SOURCE DATA
================================

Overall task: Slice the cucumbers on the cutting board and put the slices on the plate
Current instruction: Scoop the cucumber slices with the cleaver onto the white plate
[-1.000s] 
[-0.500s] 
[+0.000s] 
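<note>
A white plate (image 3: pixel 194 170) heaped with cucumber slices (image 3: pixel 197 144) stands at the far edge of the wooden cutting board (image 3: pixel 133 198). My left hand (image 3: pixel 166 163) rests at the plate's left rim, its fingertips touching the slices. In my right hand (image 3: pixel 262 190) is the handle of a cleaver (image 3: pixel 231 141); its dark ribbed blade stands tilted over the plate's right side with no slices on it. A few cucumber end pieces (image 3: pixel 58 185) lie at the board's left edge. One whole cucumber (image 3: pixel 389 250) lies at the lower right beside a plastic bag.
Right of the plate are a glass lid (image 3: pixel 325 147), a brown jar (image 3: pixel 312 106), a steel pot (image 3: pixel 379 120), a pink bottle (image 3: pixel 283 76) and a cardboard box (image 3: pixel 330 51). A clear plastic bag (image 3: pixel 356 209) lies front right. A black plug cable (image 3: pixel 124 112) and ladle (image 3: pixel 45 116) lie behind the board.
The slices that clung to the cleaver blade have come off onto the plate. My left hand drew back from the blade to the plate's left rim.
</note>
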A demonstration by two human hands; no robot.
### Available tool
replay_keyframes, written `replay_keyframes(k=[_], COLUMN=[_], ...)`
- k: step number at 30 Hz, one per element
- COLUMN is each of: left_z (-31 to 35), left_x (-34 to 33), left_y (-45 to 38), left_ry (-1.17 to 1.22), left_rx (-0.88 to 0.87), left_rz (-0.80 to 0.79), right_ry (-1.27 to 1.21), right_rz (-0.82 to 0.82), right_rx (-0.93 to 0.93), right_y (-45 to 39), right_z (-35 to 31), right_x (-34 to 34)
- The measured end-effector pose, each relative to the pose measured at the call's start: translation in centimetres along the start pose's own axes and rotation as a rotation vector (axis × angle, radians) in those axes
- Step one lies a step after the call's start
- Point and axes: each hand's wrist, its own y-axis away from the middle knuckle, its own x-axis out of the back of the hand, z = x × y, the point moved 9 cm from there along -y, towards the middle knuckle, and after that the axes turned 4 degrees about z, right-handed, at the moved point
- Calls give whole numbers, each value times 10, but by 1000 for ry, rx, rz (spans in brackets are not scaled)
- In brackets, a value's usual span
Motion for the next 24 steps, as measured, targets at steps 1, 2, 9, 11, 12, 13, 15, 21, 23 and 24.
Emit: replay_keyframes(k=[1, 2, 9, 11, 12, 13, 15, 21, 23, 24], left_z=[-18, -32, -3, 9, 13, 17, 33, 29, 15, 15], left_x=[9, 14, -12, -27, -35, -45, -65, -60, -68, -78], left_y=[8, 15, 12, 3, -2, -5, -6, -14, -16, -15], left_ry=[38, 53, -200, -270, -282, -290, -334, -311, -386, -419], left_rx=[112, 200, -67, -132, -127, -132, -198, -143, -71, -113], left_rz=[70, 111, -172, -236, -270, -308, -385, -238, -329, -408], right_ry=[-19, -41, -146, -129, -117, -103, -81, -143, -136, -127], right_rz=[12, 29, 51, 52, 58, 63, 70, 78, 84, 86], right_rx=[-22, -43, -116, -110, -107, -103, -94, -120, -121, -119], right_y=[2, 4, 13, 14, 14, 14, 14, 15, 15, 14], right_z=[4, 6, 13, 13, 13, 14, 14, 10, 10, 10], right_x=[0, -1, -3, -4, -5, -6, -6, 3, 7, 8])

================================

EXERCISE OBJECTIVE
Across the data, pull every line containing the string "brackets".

ANSWER FOR THIS EXERCISE
- Calls give whole numbers, each value times 10, but by 1000 for ry, rx, rz (spans in brackets are not scaled)
- In brackets, a value's usual span

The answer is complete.